- WHAT THE TASK ASKS: Please restate the data below word for word, omitting all images.

○ ○ ○ ○ ○

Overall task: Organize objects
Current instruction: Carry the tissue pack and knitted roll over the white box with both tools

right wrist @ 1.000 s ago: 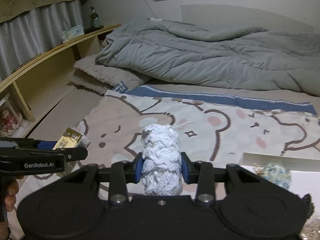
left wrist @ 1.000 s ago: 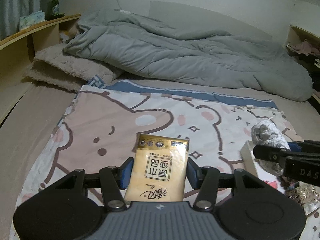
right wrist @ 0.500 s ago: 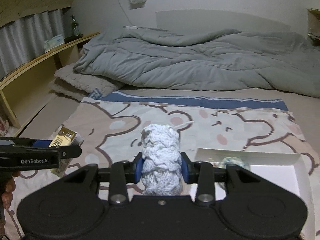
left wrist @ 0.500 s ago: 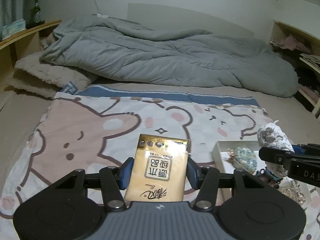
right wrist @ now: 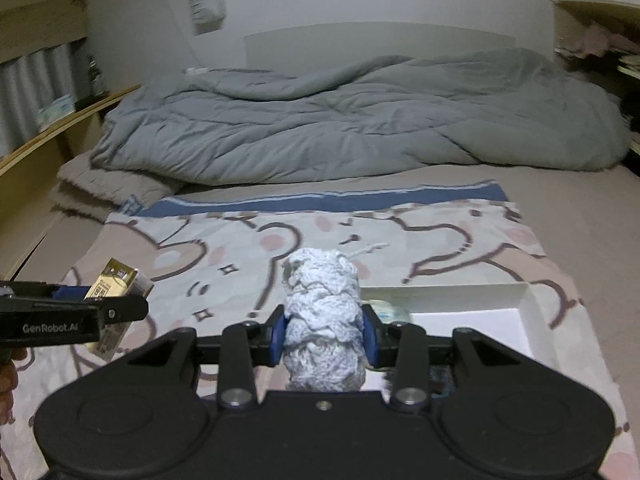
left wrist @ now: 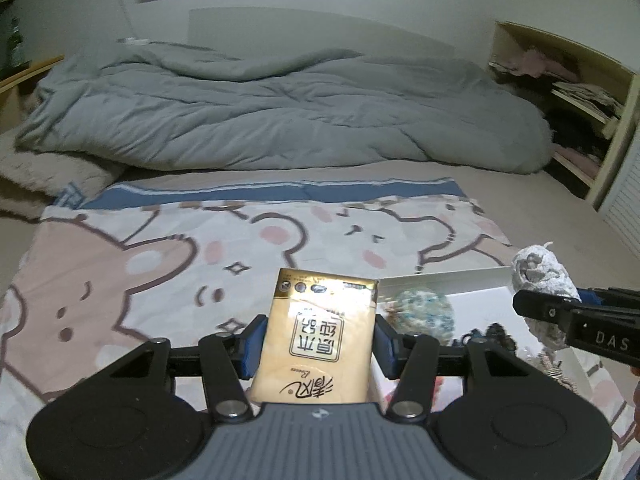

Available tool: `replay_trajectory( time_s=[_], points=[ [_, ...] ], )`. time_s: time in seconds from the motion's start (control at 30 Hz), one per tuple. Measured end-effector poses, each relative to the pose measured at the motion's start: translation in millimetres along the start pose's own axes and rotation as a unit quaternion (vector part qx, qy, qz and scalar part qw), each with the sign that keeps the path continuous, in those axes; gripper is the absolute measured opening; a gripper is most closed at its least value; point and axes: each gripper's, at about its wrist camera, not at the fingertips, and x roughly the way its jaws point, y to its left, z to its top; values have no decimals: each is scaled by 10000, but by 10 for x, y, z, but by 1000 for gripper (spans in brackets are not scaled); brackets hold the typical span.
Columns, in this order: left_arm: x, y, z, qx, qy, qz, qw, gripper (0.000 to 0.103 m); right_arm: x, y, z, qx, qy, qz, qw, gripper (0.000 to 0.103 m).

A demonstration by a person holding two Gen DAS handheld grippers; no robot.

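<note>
My left gripper [left wrist: 318,340] is shut on a gold tissue pack [left wrist: 320,336] with Chinese print, held above the cartoon bear sheet [left wrist: 140,272]. My right gripper [right wrist: 323,336] is shut on a white knitted bundle [right wrist: 322,320]. In the left wrist view that bundle [left wrist: 540,276] and the right gripper [left wrist: 576,316] show at the right edge. The right wrist view has the left gripper [right wrist: 116,308] with the tissue pack [right wrist: 112,284] at its left edge. A white box [right wrist: 480,316] lies on the sheet just ahead and to the right, with a speckled blue-green ball [left wrist: 424,312] inside.
A rumpled grey duvet [left wrist: 280,120] covers the far half of the bed. A fluffy beige blanket [right wrist: 100,192] lies at the far left. Wooden shelves [left wrist: 580,92] with clothes stand at the right, a wooden ledge [right wrist: 60,124] at the left. Dark small items [left wrist: 496,334] sit in the box.
Both grippers have swung rightward across the bed with their loads still gripped. The white box has come into fuller view ahead of them.
</note>
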Motion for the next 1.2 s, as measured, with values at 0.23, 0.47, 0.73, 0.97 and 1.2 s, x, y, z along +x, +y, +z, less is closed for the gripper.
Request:
replay_trajectory(
  time_s=[0.23, 0.47, 0.73, 0.97, 1.2],
  points=[
    [217, -399, 87, 241, -6, -328, 9992, 55, -20, -430, -39, 333, -22, -265, 9991, 39],
    [518, -748, 174, 398, -23, -712, 9967, 55, 71, -747, -87, 419, 50, -472, 9980, 39],
    [1045, -1121, 263, 581, 118, -1032, 9929, 55, 314, -1231, -211, 819, 167, -634, 9945, 39],
    [1552, -1440, 271, 896, 335, -1386, 9857, 55, 634, -1601, -374, 1361, 318, -717, 9876, 39],
    [1977, -1676, 240, 1236, 502, -1892, 9728, 55, 849, -1791, -450, 1602, 369, -679, 9841, 39]
  ],
)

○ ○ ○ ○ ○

- FINISHED EXERCISE:
Overall task: Organize objects
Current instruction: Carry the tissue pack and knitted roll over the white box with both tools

right wrist @ 1.000 s ago: 
left wrist @ 1.000 s ago: 
right wrist @ 0.500 s ago: 
left wrist @ 0.500 s ago: 
right wrist @ now: 
left wrist @ now: 

Available tool: `replay_trajectory( time_s=[_], points=[ [_, ...] ], )`. time_s: time in seconds from the motion's start (control at 30 Hz), one per tuple. Measured end-effector poses, each relative to the pose measured at the motion's start: translation in millimetres along the start pose's own axes and rotation as a unit quaternion (vector part qx, qy, qz and scalar part qw), each with the sign that keeps the path continuous, in those axes; gripper is the absolute measured opening; a gripper is most closed at its least value; point and axes: each gripper's, at about its wrist camera, not at the fingertips, and x roughly the way its jaws point, y to its left, z to its top; values have no decimals: each is scaled by 10000, but by 10 for x, y, z, but by 1000 for gripper (spans in brackets are not scaled); brackets hold the typical span.
Columns, in this order: left_arm: x, y, z, qx, qy, qz, qw, gripper (0.000 to 0.103 m); right_arm: x, y, z, qx, qy, qz, qw, gripper (0.000 to 0.103 m).

A demonstration by a person holding two Gen DAS handheld grippers; no robot.

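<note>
My left gripper [left wrist: 318,340] is shut on a gold tissue pack [left wrist: 320,336] with Chinese print, held above the cartoon bear sheet [left wrist: 140,272]. My right gripper [right wrist: 323,336] is shut on a white knitted bundle [right wrist: 322,320]. In the left wrist view that bundle [left wrist: 540,276] and the right gripper [left wrist: 576,316] show at the right edge. The right wrist view has the left gripper [right wrist: 116,308] with the tissue pack [right wrist: 112,284] at its left edge. A white box [right wrist: 480,316] lies on the sheet just ahead and to the right, with a speckled blue-green ball [left wrist: 424,312] inside.
A rumpled grey duvet [left wrist: 280,120] covers the far half of the bed. A fluffy beige blanket [right wrist: 100,192] lies at the far left. Wooden shelves [left wrist: 580,92] with clothes stand at the right, a wooden ledge [right wrist: 60,124] at the left. Dark small items [left wrist: 496,334] sit in the box.
Both grippers have swung rightward across the bed with their loads still gripped. The white box has come into fuller view ahead of them.
</note>
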Motion for the next 1.2 s, as measured, with values at 0.23, 0.47, 0.73, 0.97 and 1.2 s, x, y, z along +x, +y, +z, less is closed for the gripper.
Request:
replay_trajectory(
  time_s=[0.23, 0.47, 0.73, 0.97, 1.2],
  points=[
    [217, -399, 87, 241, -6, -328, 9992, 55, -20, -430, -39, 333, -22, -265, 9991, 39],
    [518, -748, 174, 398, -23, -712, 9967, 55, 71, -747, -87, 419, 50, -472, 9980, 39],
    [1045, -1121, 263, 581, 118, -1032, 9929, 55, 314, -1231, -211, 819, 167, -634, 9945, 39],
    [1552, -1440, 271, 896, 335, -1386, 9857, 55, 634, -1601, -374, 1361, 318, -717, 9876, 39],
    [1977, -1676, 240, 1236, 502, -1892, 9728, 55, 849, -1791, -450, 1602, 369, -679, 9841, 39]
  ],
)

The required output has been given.